Tourism's rise can be ascribed to development planners' efforts to promote the industry as a strategy for economic growth, particularly in 'less-developed' regions that have not received significant gains from conventional development strategies (Fletcher 445). Tourism has been exploited to develop a location and secure economic growth not just by industry owners and capitalists, but also by transnational institutions. Tourism, according to Munt, is "a last-ditch attempt to break from the confines of underdevelopment and get the IMF to lay the golden egg of an upwardly-mobile GNP" (49). Indeed, tourism has been adopted as a development strategy by a large number of development planners, including international organisations such as the United Nations and the World Bank, since the 1960s. Capitalism is planned to be regarded as a project for growth and prosperity, and tourism, in particular, in its pursuit of relatively underdeveloped locations, is portrayed as the pinnacle of this approach. This means that capitalism operates on two levels: as a project and as a process. The overarching illusion of capitalism is that it can do anything it wants with Nature — that Nature is external and can be divided, measured, and rationalised to serve economic progress, social development, or some other greater good. This is capitalism as a project (Moore 8), and tourism growth is regarded as one of the important mechanisms by which capitalism supports itself in the present day, providing outlets for excess capital that might otherwise provoke an overproduction crisis (Fletcher 446).

Given the importance of the mountains for both indigenous peoples' sustenance and the region's biodiversity, the interests of the many 'actants' should be taken seriously, and efforts to protect the mountains should be pursued with renewed zeal and determination. The implementation of sustainable tourism must be explored in order to keep capitalist greed at bay in order to save the mountains.
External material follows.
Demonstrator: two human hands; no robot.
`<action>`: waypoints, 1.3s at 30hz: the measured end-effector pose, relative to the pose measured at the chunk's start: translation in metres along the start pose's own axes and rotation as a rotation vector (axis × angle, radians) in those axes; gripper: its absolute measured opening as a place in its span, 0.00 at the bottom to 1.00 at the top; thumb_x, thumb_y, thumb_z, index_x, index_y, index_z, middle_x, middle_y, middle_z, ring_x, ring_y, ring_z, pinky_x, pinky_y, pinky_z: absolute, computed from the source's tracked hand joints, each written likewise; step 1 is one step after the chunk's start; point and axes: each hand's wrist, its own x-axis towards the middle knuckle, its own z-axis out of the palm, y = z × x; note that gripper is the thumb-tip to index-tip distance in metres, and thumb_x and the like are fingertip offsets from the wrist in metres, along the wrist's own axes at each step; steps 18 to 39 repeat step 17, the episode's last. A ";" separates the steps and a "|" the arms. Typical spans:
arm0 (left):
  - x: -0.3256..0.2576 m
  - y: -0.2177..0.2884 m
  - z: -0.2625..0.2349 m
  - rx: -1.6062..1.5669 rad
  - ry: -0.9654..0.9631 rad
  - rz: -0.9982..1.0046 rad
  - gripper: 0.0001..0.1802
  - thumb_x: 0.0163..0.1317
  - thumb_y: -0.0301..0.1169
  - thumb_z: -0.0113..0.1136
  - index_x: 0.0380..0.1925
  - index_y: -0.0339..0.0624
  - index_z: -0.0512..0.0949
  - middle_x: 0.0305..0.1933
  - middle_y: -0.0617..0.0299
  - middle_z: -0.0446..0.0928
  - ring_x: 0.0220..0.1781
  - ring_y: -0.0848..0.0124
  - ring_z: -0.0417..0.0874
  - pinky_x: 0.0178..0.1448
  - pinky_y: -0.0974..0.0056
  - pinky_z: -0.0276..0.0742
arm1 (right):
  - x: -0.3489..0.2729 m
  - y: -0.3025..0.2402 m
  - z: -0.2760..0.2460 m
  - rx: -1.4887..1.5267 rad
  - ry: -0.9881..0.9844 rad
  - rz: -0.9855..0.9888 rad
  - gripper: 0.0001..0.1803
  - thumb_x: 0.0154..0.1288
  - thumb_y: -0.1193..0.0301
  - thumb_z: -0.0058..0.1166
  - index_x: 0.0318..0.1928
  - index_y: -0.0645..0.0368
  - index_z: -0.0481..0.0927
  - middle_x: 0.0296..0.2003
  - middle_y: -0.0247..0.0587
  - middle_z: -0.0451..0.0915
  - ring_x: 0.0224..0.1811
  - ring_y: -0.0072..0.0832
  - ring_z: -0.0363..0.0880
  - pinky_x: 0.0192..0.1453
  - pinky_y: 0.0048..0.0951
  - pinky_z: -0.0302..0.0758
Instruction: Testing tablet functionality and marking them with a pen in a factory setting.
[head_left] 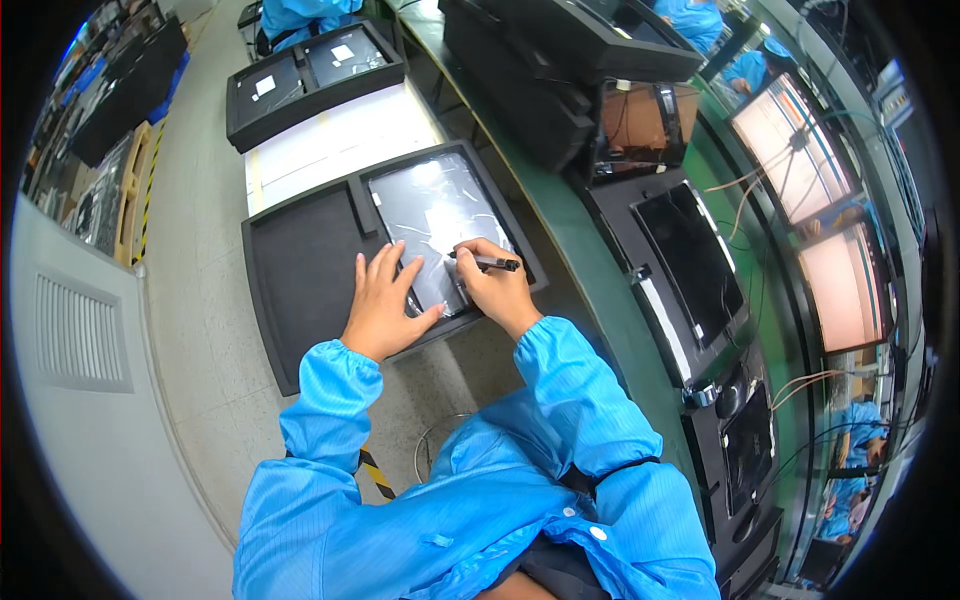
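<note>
In front of me lies a black foam tray point(300, 270) with two recesses. Its right recess holds a flat screen panel point(410, 190) under shiny clear film; the left recess holds nothing. My right hand point(495, 290) grips a black pen point(497, 263), its tip end over the panel near a small white label point(437, 217). My left hand point(388, 300) rests open, fingers spread, across the tray's middle divider and the panel's lower left corner.
Behind the tray are white boards point(330, 150) and another black foam tray point(310, 85) with two labelled panels. To the right, a green workbench point(560, 230) carries stacked black trays point(520, 90), a dark screen point(690, 265), cables and lit monitors point(800, 150). A grey louvred panel point(85, 330) stands left.
</note>
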 end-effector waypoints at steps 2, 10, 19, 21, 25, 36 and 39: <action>-0.001 -0.001 0.001 -0.011 -0.004 0.009 0.43 0.59 0.52 0.73 0.70 0.41 0.74 0.79 0.41 0.60 0.84 0.44 0.56 0.85 0.32 0.39 | 0.002 0.001 0.002 -0.034 -0.011 0.015 0.13 0.74 0.65 0.59 0.46 0.61 0.88 0.29 0.35 0.87 0.31 0.20 0.83 0.38 0.26 0.78; 0.000 -0.001 -0.005 -0.017 0.005 -0.006 0.42 0.59 0.50 0.74 0.70 0.41 0.74 0.80 0.42 0.60 0.84 0.45 0.55 0.86 0.33 0.38 | 0.007 0.004 0.007 -0.153 -0.009 -0.079 0.12 0.74 0.64 0.58 0.46 0.59 0.87 0.31 0.42 0.88 0.32 0.29 0.87 0.40 0.31 0.80; 0.014 -0.008 0.004 -0.031 -0.027 0.056 0.41 0.56 0.51 0.76 0.67 0.45 0.78 0.79 0.44 0.63 0.84 0.46 0.56 0.82 0.24 0.37 | -0.051 0.011 -0.045 -0.058 0.192 -0.607 0.20 0.76 0.54 0.60 0.57 0.52 0.88 0.52 0.49 0.88 0.67 0.43 0.81 0.77 0.38 0.68; 0.014 -0.008 0.004 -0.031 -0.027 0.056 0.41 0.56 0.51 0.76 0.67 0.45 0.78 0.79 0.44 0.63 0.84 0.46 0.56 0.82 0.24 0.37 | -0.051 0.011 -0.045 -0.058 0.192 -0.607 0.20 0.76 0.54 0.60 0.57 0.52 0.88 0.52 0.49 0.88 0.67 0.43 0.81 0.77 0.38 0.68; 0.014 -0.008 0.004 -0.031 -0.027 0.056 0.41 0.56 0.51 0.76 0.67 0.45 0.78 0.79 0.44 0.63 0.84 0.46 0.56 0.82 0.24 0.37 | -0.051 0.011 -0.045 -0.058 0.192 -0.607 0.20 0.76 0.54 0.60 0.57 0.52 0.88 0.52 0.49 0.88 0.67 0.43 0.81 0.77 0.38 0.68; 0.014 -0.008 0.004 -0.031 -0.027 0.056 0.41 0.56 0.51 0.76 0.67 0.45 0.78 0.79 0.44 0.63 0.84 0.46 0.56 0.82 0.24 0.37 | -0.051 0.011 -0.045 -0.058 0.192 -0.607 0.20 0.76 0.54 0.60 0.57 0.52 0.88 0.52 0.49 0.88 0.67 0.43 0.81 0.77 0.38 0.68; 0.014 -0.008 0.004 -0.031 -0.027 0.056 0.41 0.56 0.51 0.76 0.67 0.45 0.78 0.79 0.44 0.63 0.84 0.46 0.56 0.82 0.24 0.37 | -0.051 0.011 -0.045 -0.058 0.192 -0.607 0.20 0.76 0.54 0.60 0.57 0.52 0.88 0.52 0.49 0.88 0.67 0.43 0.81 0.77 0.38 0.68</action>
Being deeply moved by the encounter and the discussions with the local people, I have tried to argue in this essay that tourism is one of the major contributors to climate change in the mountains and how the tourism industry nourishes and helps in furthering the capitalist agenda. I have also tried to resonate with Jason Moore's argument which states how the ecological crisis has arisen from capitalism and that it is capital, not man, that has aggravated the ecological crisis.

Works Cited

  • Chettri, Nakul, and Eklabya Sharma. "Assessment of natural resources use patterns: a case study along a trekking corridor of Sikkim Himalaya, India." Journal of Resources, Energy and Development 3.1 (2006): 21–34.
  • Descartes, René. A Discourse on the Method of Correctly Conducting One's Reason and Seeking Truth in the Sciences. 2006.
  • Fletcher, Robert. "Sustaining tourism, sustaining capitalism? The tourism industry's role in global capitalist expansion." Tourism Geographies 13.3 (2011): 443–461.
  • Ingty, Tenzing, and K. S. Bawa. "Climate change and indigenous people." Climate Change in Sikkim: Patterns, Impacts and Initiatives. Information and Public Relations Department, Government of Sikkim, 2012: 275–290.
  • Kawade, Yoshimi. "On the nature of the subjectivity of living things." Biosemiotics 2.2 (2009): 205–220.
  • Moore, Jason W. "The Capitalocene, Part I: on the nature and origins of our ecological crisis." The Journal of Peasant Studies 44.3 (2017): 594–630.
  • Munt, Ian. "Eco-tourism or ego-tourism?" Race & Class 36.1 (1994): 49–60.
  • Watts, Michael. "Nature: culture." Spaces of Geographical Thought (2005): 142–174.